## [What the task asks]
Lines with "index": state how many there are in the records below, and nothing else.

[Records from a data source]

══════

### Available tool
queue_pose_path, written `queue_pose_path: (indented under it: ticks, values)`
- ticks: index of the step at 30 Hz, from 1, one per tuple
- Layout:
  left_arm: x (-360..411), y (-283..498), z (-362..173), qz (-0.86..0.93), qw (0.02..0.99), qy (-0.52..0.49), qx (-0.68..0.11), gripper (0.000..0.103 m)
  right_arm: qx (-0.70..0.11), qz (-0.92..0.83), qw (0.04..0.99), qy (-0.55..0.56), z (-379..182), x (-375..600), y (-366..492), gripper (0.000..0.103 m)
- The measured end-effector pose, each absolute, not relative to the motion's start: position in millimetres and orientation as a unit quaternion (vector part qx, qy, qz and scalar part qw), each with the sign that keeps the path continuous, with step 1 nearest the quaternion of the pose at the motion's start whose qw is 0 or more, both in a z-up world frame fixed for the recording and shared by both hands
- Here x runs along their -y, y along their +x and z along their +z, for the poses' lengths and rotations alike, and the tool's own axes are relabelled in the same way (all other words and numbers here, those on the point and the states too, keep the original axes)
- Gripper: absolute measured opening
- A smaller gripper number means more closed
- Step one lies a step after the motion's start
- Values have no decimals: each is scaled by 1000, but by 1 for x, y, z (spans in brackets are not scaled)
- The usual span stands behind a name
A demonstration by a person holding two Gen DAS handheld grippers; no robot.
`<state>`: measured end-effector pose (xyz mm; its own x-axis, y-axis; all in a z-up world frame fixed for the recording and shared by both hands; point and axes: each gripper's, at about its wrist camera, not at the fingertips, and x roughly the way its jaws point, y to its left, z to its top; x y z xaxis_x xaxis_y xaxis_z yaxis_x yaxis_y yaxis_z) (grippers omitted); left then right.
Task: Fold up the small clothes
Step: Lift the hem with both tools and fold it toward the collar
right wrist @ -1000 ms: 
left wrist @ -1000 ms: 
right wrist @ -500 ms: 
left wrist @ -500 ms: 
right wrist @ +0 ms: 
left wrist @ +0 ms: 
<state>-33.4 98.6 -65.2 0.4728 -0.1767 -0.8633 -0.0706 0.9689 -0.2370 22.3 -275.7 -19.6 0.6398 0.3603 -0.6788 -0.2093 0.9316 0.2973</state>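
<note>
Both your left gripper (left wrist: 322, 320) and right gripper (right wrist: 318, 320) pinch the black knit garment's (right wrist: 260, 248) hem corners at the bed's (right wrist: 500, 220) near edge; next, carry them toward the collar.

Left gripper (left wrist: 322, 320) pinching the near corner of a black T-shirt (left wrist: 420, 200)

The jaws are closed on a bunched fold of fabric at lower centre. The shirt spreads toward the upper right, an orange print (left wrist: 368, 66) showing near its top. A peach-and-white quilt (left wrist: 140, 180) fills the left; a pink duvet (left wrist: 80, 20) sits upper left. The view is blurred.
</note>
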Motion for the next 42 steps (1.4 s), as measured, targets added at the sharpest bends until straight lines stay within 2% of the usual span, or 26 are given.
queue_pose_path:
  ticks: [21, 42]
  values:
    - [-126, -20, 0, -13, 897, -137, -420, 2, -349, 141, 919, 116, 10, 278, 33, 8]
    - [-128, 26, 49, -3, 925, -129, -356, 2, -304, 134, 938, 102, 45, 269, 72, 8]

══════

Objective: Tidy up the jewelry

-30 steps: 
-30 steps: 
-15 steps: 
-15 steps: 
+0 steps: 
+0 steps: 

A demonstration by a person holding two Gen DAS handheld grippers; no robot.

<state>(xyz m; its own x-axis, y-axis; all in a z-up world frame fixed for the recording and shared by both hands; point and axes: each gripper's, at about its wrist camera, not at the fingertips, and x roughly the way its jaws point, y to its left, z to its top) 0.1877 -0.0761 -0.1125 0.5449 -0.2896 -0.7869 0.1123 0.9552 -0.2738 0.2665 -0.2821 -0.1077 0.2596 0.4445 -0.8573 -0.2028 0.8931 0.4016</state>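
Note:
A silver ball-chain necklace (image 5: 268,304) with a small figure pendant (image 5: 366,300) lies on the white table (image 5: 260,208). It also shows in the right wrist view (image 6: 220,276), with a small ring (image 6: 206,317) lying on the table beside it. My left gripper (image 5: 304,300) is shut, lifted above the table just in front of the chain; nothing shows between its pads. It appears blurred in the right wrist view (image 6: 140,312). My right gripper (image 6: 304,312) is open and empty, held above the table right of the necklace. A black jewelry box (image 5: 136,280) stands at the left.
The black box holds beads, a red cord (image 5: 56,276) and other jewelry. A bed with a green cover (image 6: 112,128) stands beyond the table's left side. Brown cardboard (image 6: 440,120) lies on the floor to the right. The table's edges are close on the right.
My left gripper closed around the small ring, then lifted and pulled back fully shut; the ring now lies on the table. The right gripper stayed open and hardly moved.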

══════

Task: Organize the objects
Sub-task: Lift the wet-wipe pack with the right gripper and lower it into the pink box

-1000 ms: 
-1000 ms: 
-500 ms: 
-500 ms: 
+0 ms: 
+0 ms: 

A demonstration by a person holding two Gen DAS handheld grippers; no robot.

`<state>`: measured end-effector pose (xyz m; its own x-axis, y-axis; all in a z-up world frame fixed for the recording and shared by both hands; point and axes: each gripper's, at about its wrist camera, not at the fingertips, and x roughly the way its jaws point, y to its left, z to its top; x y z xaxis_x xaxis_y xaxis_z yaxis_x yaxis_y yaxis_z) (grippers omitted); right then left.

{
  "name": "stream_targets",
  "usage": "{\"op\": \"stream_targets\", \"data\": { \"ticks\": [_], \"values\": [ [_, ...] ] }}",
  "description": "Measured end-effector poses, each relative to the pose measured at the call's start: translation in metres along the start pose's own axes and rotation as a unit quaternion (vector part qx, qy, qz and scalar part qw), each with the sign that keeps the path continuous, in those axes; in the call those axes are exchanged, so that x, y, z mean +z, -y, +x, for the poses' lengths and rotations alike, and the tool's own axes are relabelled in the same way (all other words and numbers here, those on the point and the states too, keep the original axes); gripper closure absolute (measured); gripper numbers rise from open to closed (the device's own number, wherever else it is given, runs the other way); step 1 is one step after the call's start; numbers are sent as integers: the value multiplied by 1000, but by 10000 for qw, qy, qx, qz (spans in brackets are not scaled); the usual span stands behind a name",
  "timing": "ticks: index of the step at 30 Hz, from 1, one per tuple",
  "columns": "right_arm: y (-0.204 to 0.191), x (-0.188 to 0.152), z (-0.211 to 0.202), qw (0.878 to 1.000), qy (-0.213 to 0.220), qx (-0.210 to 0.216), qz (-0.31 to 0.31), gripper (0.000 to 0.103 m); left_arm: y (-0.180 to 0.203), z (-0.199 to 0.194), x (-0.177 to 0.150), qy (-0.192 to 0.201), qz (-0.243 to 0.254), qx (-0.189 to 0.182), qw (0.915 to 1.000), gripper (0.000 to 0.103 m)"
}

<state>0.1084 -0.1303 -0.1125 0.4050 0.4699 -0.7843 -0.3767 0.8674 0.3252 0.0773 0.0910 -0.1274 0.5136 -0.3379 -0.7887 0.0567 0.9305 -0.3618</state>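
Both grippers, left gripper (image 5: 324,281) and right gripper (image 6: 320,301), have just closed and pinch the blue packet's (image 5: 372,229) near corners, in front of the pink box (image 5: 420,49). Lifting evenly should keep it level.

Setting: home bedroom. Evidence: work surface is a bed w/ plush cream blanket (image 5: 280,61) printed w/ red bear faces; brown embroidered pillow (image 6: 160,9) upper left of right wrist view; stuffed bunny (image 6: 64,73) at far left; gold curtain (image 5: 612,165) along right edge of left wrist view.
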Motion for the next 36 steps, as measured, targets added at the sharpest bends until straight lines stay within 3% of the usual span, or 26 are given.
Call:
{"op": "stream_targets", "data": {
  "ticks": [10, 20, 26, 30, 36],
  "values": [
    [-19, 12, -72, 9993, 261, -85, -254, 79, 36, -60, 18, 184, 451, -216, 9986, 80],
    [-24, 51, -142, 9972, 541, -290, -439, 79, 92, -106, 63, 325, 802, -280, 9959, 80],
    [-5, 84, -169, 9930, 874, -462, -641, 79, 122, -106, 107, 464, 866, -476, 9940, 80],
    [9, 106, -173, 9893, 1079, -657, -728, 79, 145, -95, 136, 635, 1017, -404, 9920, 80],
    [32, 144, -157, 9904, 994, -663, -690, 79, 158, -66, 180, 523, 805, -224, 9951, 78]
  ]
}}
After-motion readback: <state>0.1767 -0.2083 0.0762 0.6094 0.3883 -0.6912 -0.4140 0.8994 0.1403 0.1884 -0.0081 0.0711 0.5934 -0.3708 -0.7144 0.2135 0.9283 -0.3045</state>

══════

## [Solution to this problem]
2